Potencjalne czynniki realizacji, które mogą być dodatnie lub ujemne to koszty zasobów, skutki gospodarcze dla poszczególnych sektorów (np. operatorów lub dostawców) oraz szersze skutki gospodarcze i społeczne.

Najciekawszą część całej Tabeli jest oczywiście zestawienie środków zapobiegawczych, czyli narzędzi „5G EUtoolbox”, jakie przygotował regulator w Planie ograniczenia ryzyka (Patrz Rysunek. 2).

plan ograniczenia ryzyka 5G EUtoolbox

Rysunek 2. Plan ograniczenia ryzyka

Pierwsza część to cztery obszary zapobiegawczych środków strategicznych:

  1. Obszar Uprawnienia regulacyjne, do których należą środki SM01: Wzmocnienie roli władz krajowych i SM02: Audyty operatorów oraz obowiązek informacyjny operatorów. Oba te narzędzia dotyczą regulatorów krajowych oraz operatorów komórkowych.
  2. Obszar Zewnętrzni dostawcy, który otrzymał narzędzia SM03: Ocena profilu ryzyka dostawców i stosowanie ograniczeń dla dostawców uznanych za wysokie ryzyko, w tym niezbędne wyłączenia w celu skutecznego ograniczenia ryzyka, w przypadku kluczowych aktywów oraz SM04: Kontrolowanie wykorzystania dostawców usług zarządzanych (MSP) i wsparcia trzeciej linii dostawców sprzętu.

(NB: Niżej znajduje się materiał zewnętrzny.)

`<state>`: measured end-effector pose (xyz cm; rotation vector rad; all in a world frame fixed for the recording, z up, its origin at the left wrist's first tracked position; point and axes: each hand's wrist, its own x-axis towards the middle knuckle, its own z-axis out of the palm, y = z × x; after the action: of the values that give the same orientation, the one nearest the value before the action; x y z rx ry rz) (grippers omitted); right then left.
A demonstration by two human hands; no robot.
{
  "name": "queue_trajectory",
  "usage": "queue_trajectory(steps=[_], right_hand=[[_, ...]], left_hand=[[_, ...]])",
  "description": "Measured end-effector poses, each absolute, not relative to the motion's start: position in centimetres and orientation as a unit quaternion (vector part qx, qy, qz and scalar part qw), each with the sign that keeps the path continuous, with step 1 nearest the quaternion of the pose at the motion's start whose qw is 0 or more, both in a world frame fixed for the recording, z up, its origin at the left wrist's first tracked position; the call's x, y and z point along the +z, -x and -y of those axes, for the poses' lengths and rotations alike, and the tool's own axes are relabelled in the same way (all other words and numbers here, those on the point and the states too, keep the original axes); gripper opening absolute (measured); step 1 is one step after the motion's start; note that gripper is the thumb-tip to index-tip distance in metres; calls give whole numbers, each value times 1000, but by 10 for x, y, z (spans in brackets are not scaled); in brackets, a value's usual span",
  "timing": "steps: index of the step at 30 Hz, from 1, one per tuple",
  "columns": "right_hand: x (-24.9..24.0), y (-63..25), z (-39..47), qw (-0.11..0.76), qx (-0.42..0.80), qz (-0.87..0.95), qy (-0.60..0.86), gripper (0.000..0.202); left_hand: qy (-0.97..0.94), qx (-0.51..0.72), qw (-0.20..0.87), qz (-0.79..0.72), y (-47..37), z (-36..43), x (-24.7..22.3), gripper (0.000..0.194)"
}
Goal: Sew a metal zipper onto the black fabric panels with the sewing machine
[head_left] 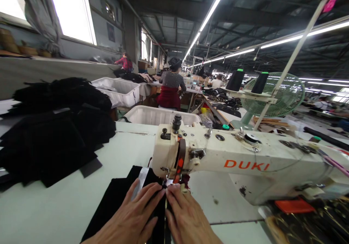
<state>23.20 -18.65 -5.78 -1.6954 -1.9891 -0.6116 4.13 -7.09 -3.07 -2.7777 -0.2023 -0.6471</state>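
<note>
Left hand (134, 212): spread flat, cloth (107, 200) | right hand (187, 213): flat, beside zip (165, 208) | risk: slip near machine (209, 153) could jab fingers

Sewing machine (212, 153) stands on the worktable (40, 215). Fabric piece (109, 193) lies at its head, beneath left hand (133, 215) and right hand (188, 215); fabric stack (60, 135) lies left. Behind the machine: bin (169, 115) at left, thread cones (235, 80) at right, fan (289, 91) apparently farther back
</note>
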Motion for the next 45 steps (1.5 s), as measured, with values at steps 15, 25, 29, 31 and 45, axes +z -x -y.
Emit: queue_trajectory(steps=[15, 25, 29, 31, 45], right_hand=[[-56, -232, 186, 240, -167, 723, 625, 39], [-60, -232, 188, 247, -104, 720, 640, 43], [-46, -235, 185, 245, -64, 738, 626, 42], [-38, -234, 186, 237, -33, 738, 631, 42], [-34, -153, 305, 250, 6, 728, 638, 62]], left_hand=[[970, -227, 85, 37, -44, 66, -30, 49], [983, -175, -11, 58, -46, 65, -24, 47], [987, -135, -23, 85, -49, 61, -26, 47], [987, -121, -33, 100, -46, 63, -25, 44], [957, -178, -175, 148, 33, 156, -18, 50]])
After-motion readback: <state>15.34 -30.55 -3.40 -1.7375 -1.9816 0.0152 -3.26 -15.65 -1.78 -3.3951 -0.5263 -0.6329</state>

Podobnie jak poprzednio,oba te narzędzia dotyczą regulatorów krajowych oraz operatorów komórkowych.
  3. Obszar Dywersyfikacja dostawcówwzmocniony dwoma środkami. SM05: Zapewnienie różnorodności dostawców dla poszczególnych operatorów poprzez odpowiednie strategie wielu dostawców oraz SM06: Wzmocnienie odporności na poziomie krajowym. Jak poprzednio,oba te narzędzia dotyczą regulatorów krajowych oraz operatorów komórkowych.
  4. Ostatni obszar w tej kategorii to Zrównoważony rozwój i różnorodność łańcucha dostaw i wartości 5G: SM07: Identyfikacja kluczowych aktywów i wspieranie zróżnicowanego i zrównoważonego ekosystemu 5G w UE oraz SM08: Utrzymanie i budowanie różnorodności i zdolności UE w zakresie technologii sieciowych. Te narzędzia dotyczą Komisji Europejskiej oraz Państw Członkowskich.

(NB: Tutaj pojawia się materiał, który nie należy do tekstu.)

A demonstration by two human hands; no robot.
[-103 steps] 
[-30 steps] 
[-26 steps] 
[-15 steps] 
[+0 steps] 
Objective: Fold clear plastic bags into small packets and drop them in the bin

Łatwo zatem zauważyć, że środki strategiczne uczulają operatorów i regulatorów rynku na dbanie o różnorodność dostawców 5G, ich profile ryzyka, a także wprowadzenie audytowanych systemów cyberbezpieczeństwa 5G w zasobach operatorów. Te obszary są odpowiedzią na polityczne wyzwania ze strony administracji USA. Warto też podkreślić dążenie UE do promowania rozwiązań 5G, które będą powstawać na terenie Unii Europejskiej.

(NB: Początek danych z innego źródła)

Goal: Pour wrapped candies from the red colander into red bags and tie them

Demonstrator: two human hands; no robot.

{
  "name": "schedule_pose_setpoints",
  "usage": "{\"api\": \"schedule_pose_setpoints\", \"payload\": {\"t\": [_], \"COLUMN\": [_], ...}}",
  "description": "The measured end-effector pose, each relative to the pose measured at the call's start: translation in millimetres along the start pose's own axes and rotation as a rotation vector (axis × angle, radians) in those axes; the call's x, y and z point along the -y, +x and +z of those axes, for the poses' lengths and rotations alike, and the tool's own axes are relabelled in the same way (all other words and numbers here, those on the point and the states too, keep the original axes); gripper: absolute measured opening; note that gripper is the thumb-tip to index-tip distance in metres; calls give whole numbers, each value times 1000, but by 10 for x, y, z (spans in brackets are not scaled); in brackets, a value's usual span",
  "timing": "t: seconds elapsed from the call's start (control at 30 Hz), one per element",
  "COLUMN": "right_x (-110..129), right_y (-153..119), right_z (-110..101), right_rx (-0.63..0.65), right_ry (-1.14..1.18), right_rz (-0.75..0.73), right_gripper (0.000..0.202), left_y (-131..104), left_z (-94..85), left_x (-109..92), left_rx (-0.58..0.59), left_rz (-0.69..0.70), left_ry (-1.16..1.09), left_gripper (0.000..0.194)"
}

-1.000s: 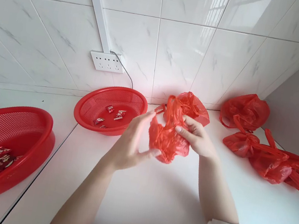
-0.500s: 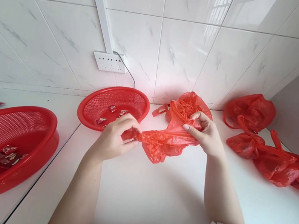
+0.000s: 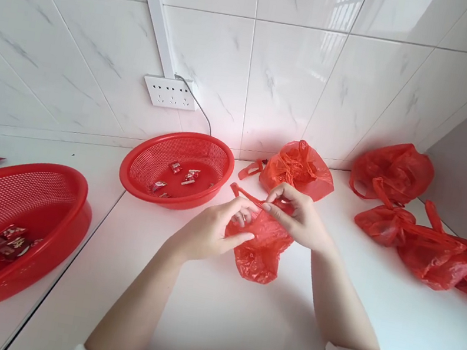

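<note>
A thin red plastic bag [image 3: 259,257] hangs crumpled over the white counter, with a handle strip sticking out to the upper left. My right hand [image 3: 300,217] pinches its upper edge between thumb and fingers. At the bag's left side is my left hand [image 3: 212,231], thumb and fingers apart and touching the film. Some of the left fingertips are partly hidden in the red folds. Just behind my hands sits another red plastic bag [image 3: 316,174], puffed up, with stringy red material at its top.
A red perforated basket [image 3: 138,180] by the wall holds a few small wrapped packets [image 3: 191,177]. A larger red basket [image 3: 85,204] at left holds similar packets [image 3: 9,245]. More red bags [image 3: 429,258] lie at right. A cable runs from the wall socket [image 3: 170,93] behind the nearer basket.
My left hand has let go of the bag's stretched left end and moved right, close to my right hand. The bag, pulled sideways before, now hangs down. My right hand has shifted left.
</note>
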State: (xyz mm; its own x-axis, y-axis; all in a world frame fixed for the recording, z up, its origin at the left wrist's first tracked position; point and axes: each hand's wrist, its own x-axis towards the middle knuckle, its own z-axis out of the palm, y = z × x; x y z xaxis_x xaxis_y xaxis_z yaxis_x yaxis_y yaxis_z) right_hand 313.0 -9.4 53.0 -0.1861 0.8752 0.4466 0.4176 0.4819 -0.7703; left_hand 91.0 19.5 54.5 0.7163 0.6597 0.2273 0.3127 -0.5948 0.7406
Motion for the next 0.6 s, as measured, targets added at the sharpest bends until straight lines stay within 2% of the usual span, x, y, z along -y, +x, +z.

Druga część tabeli przedstawia cztery obszary dla zapobiegawczych środków technicznych:

  1. Obszar Bezpieczeństwo sieci, podstawowe środki gdzie zalecenia są podzielone na dwie grupy. TM01: Zapewnienie zastosowania podstawowych wymagań bezpieczeństwa (bezpieczny projekt i architektura sieci) oraz TM02: Zapewnienie i ocena wdrożenia środków bezpieczeństwa w istniejących standardach 5G. Pierwsze z tych narzędzi dotyczy regulatorów krajowych oraz operatorów komórkowych, drugie dodatkowo dostawców sprzętu i oprogramowania 5G.
  2. Obszar Bezpieczeństwo sieci, środki specyficzne dla 5G, specyfikujące pięć narzędzi: TM03: Zapewnienie ścisłej kontroli dostępu, TM04: Zwiększenie bezpieczeństwa zwirtualizowanych funkcji sieciowych, TM05: Zapewnienie bezpiecznego zarządzania, obsługi i monitorowania sieci 5G, TM06: Wzmocnienie bezpieczeństwa fizycznego oraz TM07: Wzmocnienie integralności oprogramowania, zarządzania aktualizacjami i poprawkami. Wszystkie te narzędzia dotyczą operatorów komórkowych oraz regulatorów krajowych.
  3. Obszar Wymagania związane z procesami i wyposażeniem dostawców pokryty jest w opisie trzech narzędzi: TM08: Podniesienie standardów bezpieczeństwa w procesach dostawców poprzez solidne warunki zakupów, TM09: Korzystanie z certyfikatu UE dla komponentów sieci 5G, sprzętu klienta i procesów dostawców oraz TM10: Korzystanie z certyfikatu UE dla innych produktów i usług ICT niezwiązanych z 5G (podłączone urządzenia, usługi w chmurze). TM08: dotyczy regulatorów krajowych, operatorów komórkowych i dostawców. TM09 i TM10 dotyczą regulatorów krajowych, Komisji Europejskiej, Agencji Bezpieczeństwa ds. cyberbezpieczeństwa KE (ENISA) oraz Interesariuszy.
  4. Ostatni obszar: Odporność i ciągłość usług z jednym narzędziem TM11: Wzmocnienie planów odporności i ciągłości usług. To narzędzie dotyczyregulatorów krajowych, operatorów komórkowych, dostawców oraz operatorów infrastruktury krytycznej.

Scenariusze w praktyce

Przeanalizujmy parę rozwiązań z Planu ograniczenia ryzyka, na przykładzie najwyższego stopnia ryzyka koloru ciemnozielonego:

  • Pierwszy przykład to ryzyka: R1, czyli Błędna konfiguracja sieci oraz R2 Brak kontroli dostępu, dla których wymagane jest wprowadzenie SM01 i SM02. W tabeli czytamy, że są to ryzyka do usunięcia do 2 lat, i dotyczą prac w zakresie krajowego regulator, który powinien nałożyć zaostrzone obowiązki na operatorów komórkowych w obszarach bezpieczeństwa sieci 5G oraz poddać audytowi operatorów komórkowych lub wymagać od nich raportów z wykonanych audytów sieci. Dodatkowo operatorzy będą musieli dostarczać szczegółowe i aktualne informacje o swoich planach dotyczących pozyskiwania sprzętu 5G i zaangażowania dostawców zewnętrznych.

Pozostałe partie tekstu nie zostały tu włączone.